Surabaya, Initerkini.com – Seringkali kita terjebak dalam pemikiran bahwa korupsi semata-mata adalah masalah moralitas individu tentang keserakahan seseorang yang ingin memperkaya diri sendiri. Namun, dalam perspektif tata kelola pemerintahan dan manajemen organisasi, korupsi seringkali merupakan gejala hilir dari masalah hulu yang lebih fundamental: Inkompetensi Kepemimpinan.
Ada adagium lama yang menyebutkan, “A fish rots from the head down” (Ikan membusuk dimulai dari kepalanya). Ketika seorang pemimpin tidak memiliki kapasitas intelektual, manajerial, dan visi yang memadai, ia secara tidak sadar sedang membangun rumah kaca bagi tumbuhnya para koruptor.
Berikut adalah analisis mengapa kepemimpinan yang “bodoh” (baca: inkompeten) secara sistematis melahirkan koruptor.
1. Runtuhnya Meritokrasi dan Munculnya “Yes-Men”
Pemimpin yang tidak kompeten sering kali memiliki rasa insecure (tidak aman) yang tinggi. Mereka cenderung merasa terancam oleh bawahan yang cerdas, kritis, dan berintegritras.
Akibatnya, pemimpin jenis ini menghindari merekrut kaum profesional. Sebaliknya, mereka mengelilingi diri dengan para penjilat atau “Yes-Men” orang-orang yang loyalitasnya buta namun minim kompetensi. Dalam ekosistem di mana kritik dibungkam dan kompetensi tidak dihargai, para oportunis (koruptor) akan masuk lewat jalur “kedekatan”, bukan “kemampuan”. Di sinilah bibit kolusi dan nepotisme bermula.

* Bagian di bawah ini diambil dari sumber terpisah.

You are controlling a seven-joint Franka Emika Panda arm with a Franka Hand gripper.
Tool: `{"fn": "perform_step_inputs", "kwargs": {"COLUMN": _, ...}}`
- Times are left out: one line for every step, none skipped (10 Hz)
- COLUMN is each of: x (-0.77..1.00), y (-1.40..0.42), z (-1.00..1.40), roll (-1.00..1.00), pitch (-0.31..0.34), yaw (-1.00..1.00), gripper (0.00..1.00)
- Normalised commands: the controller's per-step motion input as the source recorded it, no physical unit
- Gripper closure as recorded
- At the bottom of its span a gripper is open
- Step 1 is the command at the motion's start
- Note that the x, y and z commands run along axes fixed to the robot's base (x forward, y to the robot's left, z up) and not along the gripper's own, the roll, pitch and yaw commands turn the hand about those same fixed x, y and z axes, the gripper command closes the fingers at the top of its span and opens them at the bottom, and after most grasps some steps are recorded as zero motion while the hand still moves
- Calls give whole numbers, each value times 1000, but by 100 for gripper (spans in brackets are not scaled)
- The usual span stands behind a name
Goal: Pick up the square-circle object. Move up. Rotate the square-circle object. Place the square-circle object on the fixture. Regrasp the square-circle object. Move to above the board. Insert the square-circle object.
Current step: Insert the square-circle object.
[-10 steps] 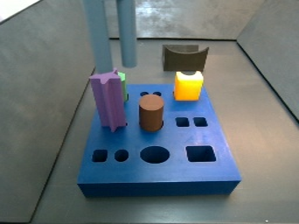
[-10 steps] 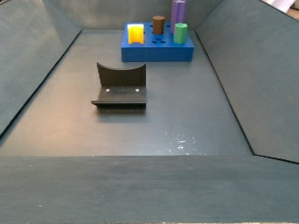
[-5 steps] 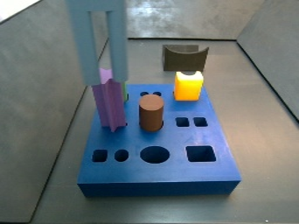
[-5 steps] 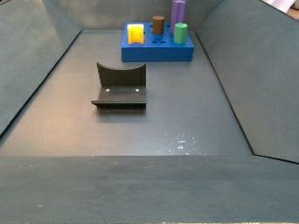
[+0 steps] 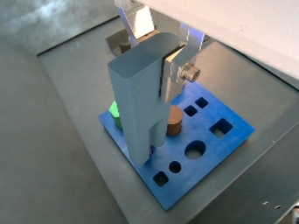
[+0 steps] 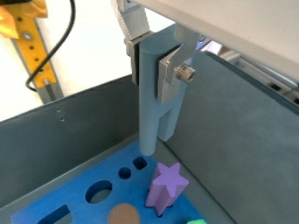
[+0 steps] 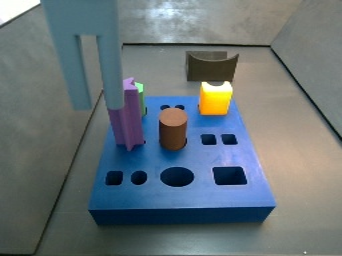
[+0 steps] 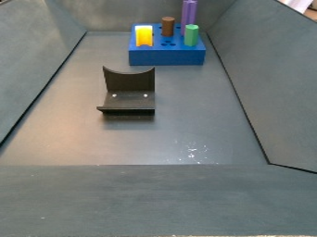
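Grey matte floor fills a bin with sloped grey walls; small bright specks glint on it near the front in a side view. Nearest on that floor stands the fixture, a dark bracket with a curved, dipped top edge on a flat base plate with two pale dots. Well beyond it, against the far end, lies the board, a thick blue slab; in a side view its top shows a round hole, a square hole and small paired holes.

Standing in the board are a purple star peg with ridged sides, a smooth brown cylinder, a glossy yellow-orange block and a green peg.

Above the board hangs the gripper, its flat silver fingers pressed onto the square-circle object, a long, slim, flat-sided grey-blue peg held upright. In a wrist view the peg's lower end hangs over the small holes beside the star peg, apart from the board's surface. A screw head shows on the finger plate.

Compared with half a second ago, the pale grey-blue shape in a side view sits further toward the left edge and looms larger; a second ago it was over the board's far side. Board, pegs and fixture are unchanged.
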Motion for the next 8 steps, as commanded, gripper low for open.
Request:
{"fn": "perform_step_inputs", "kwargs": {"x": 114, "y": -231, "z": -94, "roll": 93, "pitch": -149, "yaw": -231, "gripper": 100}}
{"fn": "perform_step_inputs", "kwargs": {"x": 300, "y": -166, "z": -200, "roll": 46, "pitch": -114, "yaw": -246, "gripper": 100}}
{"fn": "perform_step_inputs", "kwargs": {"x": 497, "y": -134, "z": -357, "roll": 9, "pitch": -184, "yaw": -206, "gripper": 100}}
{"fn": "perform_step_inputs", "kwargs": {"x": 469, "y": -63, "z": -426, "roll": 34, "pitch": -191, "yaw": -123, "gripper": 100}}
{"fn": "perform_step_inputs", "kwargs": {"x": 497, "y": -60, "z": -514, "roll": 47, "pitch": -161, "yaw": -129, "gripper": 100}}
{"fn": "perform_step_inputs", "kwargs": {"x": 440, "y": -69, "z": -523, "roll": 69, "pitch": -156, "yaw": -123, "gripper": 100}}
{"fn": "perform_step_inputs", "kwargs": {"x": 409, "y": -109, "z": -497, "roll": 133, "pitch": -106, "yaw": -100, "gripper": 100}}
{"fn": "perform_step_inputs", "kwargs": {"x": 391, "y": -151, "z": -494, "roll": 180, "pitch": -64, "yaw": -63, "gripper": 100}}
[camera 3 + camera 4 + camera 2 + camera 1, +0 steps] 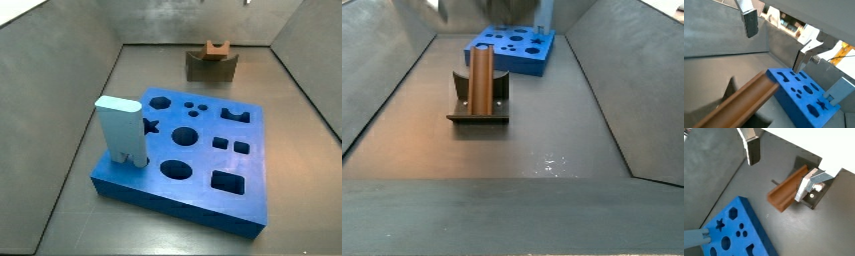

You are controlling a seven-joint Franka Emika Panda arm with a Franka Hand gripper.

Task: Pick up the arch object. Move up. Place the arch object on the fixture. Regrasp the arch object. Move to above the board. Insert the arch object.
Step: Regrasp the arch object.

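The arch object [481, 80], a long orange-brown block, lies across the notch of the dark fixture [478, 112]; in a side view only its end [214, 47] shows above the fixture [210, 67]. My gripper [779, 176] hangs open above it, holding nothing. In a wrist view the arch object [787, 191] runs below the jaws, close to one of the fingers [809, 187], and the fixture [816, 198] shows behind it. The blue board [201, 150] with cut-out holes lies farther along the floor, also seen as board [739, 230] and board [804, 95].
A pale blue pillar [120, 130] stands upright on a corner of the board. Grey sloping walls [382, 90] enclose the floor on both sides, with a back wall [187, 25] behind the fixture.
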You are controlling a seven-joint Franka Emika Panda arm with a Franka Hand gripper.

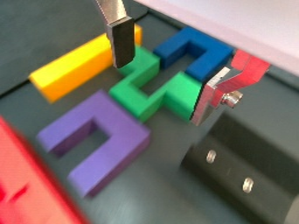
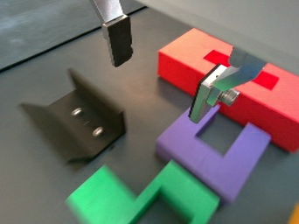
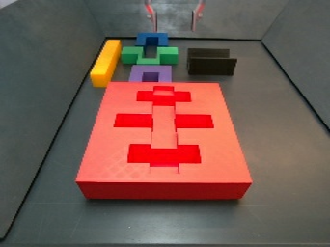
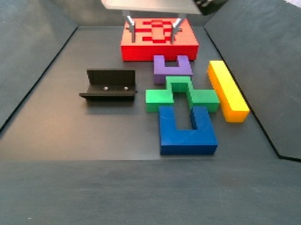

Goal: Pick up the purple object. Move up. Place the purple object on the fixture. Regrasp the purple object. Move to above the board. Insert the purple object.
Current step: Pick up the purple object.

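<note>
Side views: jaws (image 4: 170,29) spread wide, empty, hovering above purple object (image 4: 173,68); fixture (image 4: 111,86) well apart from it.

You have a dark grey matte floor (image 3: 277,145), bare at the edges. Grey side walls (image 4: 35,70) slope up on both flanks. The back wall (image 3: 123,14) appears metallic, streaked with pale reflections. Lighting is even and soft.

gripper (image 1: 170,66) empty, apparently above green block (image 1: 152,87) | purple object (image 1: 96,138) free
</note>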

2. Lemahnya Pengawasan Akibat Ketidaktahuan
Seorang pemimpin harus memahami detail tata kelola, atau setidaknya mengerti bagaimana sistem bekerja. Pemimpin yang tidak paham regulasi, tidak mengerti alur anggaran, atau buta terhadap manajemen risiko, tidak akan mampu mengawasi bawahannya.
Koruptor memanfaatkan celah ketidaktahuan pemimpin ini. Mereka bisa dengan mudah memanipulasi laporan, menggelembungkan anggaran (mark-up), atau membuat proyek fiktif karena mereka tahu pemimpinnya tidak memiliki kapasitas untuk mendeteksi kecurangan tersebut (“asal bapak senang, tanda tangan aman”).
Dalam konteks ini, pemimpin tersebut mungkin tidak mencuri uang sepeser pun, tetapi “kebodohan”-nya membiarkan uang negara dirampok di depan matanya sendiri.
3. Kebijakan Tanpa Basis Data (Policy by Instinct)
Kepemimpinan yang cerdas berbasis pada data dan sains (evidence-based policy). Sebaliknya, pemimpin yang inkompeten cenderung mengambil keputusan berdasarkan emosi, intuisi yang salah, atau bisikan para pembisik di sekelilingnya.
Proyek-proyek “mercusuar” yang tidak masuk akal sering kali lahir dari sini. Proyek yang dipaksakan tanpa studi kelayakan yang benar adalah lahan basah bagi korupsi mulai dari pembebasan lahan, penunjukan kontraktor, hingga spesifikasi yang dikurangi. Korupsi merajalela karena kebijakan publik tidak lagi berorientasi pada kemaslahatan rakyat, melainkan pada “proyek bancakan”.
4. Hilangnya Keteladanan Moral
Kecerdasan seorang pemimpin tidak hanya diukur dari IQ, tetapi juga kecerdasan etik. Pemimpin yang tidak paham etika publik sering kali menormalisasi pelanggaran kecil.
Ketika pemimpin menunjukkan ketidakmampuan untuk bersikap tegas pada pelanggaran etika, standar moral organisasi akan turun drastis. Para bawahan akan berpikir, “Jika pemimpin saja tidak paham aturan, mengapa kita harus taat?”Kekosongan wibawa ini mengundang para predator anggaran untuk berpesta.
Kesimpulan: Integritas Membutuhkan Intelektualitas
Kita perlu merevisi cara pandang kita dalam memilih pemimpin. Orang baik saja tidak cukup. Kita memerlukan orang baik yang cakap.
Korupsi tidak selalu lahir dari niat jahat pemimpinnya, tapi sering kali lahir dari ketidakmampuan pemimpin untuk menciptakan sistem yang anti-korupsi. Melawan korupsi bukan hanya soal menangkap pencuri, tetapi mencegah orang yang tidak kompeten memegang kemudi kekuasaan.
Sebab pada akhirnya, inkompetensi adalah pintu gerbang, dan korupsi adalah tamu tak diundang yang masuk melaluinya.